The next approach in Abstract Expressionism is displayed by a number of varied styles beginning with the lightly lyrical, delicate imagery and fluid shapes in paintings by Guston and Frankenthaler to the clearly structured, forceful, almost calligraphic pieces of Motherwell and Gottlieb.
The third and least emotionally expressive ground was that of Rothko, Newman, and Reinhardt. These painters used large areas or dimensions of flat colour and weak diaphanous paint to master quiet, subtle, almost meditative effects. The top colour-field painter was Rothko; many of his paintings consist of vast combinations of soft-edged, solidly coloured rectangular spaces that tend to shimmer and resonate.

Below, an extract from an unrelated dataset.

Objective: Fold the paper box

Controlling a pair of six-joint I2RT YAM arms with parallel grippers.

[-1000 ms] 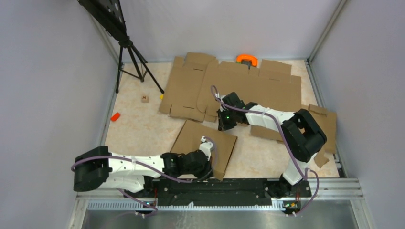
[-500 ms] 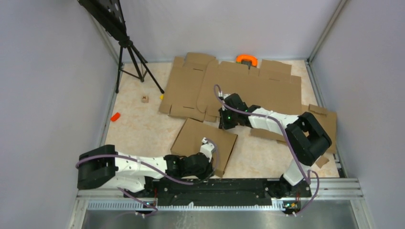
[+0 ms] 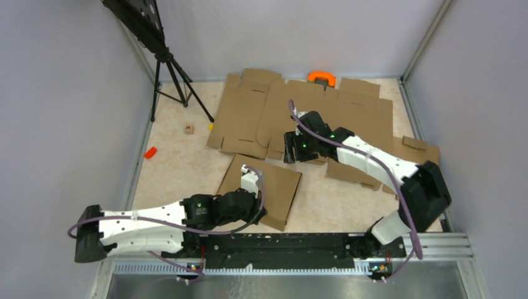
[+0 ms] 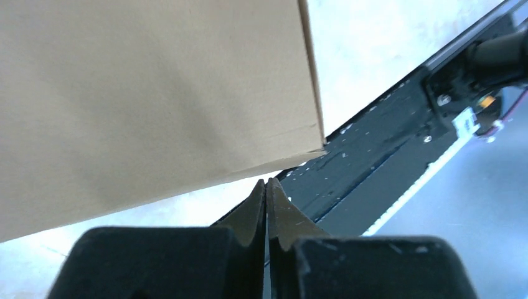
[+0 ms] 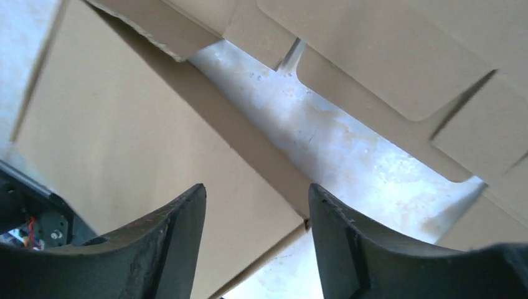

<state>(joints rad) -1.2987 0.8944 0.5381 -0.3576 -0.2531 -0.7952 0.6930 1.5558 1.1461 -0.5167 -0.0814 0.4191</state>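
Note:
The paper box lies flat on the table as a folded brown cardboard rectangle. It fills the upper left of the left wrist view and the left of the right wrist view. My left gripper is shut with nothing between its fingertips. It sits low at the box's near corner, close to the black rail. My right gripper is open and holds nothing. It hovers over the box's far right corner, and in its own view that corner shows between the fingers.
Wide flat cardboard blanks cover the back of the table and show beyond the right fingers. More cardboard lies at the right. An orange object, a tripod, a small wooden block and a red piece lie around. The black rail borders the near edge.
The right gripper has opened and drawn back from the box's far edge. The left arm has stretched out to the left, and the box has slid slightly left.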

Abstract Expressionism created a wide influence on both the American and European art scenes through the 1950s. Indeed, the movement instigated the change of the creative centre of modern painting from Paris to New York City through the postwar period. In the course of the 50s, the the youth of the movement increasingly took the lead of the colour-field painters. By 1960, the movement’s young artists had commonly moved away from the highly charged expressiveness of the action painters.